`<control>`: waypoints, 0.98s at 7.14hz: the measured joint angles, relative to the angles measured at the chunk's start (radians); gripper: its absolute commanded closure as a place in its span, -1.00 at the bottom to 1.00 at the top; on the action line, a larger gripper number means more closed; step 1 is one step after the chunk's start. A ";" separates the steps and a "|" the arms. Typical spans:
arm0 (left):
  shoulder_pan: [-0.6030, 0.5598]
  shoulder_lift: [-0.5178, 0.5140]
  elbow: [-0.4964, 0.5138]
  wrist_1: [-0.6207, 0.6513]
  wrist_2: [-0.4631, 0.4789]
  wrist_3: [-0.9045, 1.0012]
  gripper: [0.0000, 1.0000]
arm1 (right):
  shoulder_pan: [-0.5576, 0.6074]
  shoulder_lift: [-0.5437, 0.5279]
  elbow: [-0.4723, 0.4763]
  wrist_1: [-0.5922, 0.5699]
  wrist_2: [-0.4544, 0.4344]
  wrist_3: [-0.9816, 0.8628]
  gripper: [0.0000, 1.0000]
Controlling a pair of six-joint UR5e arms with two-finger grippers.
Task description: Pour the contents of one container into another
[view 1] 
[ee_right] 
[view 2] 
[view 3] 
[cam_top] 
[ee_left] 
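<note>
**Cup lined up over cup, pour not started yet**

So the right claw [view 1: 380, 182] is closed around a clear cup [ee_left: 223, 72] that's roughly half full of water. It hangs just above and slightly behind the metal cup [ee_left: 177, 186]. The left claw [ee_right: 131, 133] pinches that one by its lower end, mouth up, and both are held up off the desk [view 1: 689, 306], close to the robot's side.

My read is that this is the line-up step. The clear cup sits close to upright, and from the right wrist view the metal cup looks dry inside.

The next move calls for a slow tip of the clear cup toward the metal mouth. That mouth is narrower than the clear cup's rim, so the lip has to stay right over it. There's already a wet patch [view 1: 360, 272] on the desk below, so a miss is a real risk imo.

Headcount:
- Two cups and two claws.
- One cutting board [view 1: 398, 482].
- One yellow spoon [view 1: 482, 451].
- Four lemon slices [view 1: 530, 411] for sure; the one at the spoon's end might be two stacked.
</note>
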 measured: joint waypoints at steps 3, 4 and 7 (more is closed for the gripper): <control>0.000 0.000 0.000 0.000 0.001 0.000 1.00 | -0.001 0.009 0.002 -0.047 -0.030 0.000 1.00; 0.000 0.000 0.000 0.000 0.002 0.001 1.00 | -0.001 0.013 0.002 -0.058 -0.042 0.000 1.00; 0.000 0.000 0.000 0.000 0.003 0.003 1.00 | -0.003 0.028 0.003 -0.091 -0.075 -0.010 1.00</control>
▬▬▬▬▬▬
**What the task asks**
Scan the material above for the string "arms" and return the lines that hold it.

**Result**
`<control>`: waypoints, 0.98s at 7.14hz: the measured joint angles, relative to the angles measured at the chunk's start (radians); gripper: its absolute commanded closure as a place in its span, -1.00 at the bottom to 1.00 at the top; on the action line, a larger gripper number means more closed; step 1 is one step after the chunk's start. A ";" separates the steps and a "|" the arms. Typical spans:
Controlling a pair of six-joint UR5e arms with two-finger grippers.

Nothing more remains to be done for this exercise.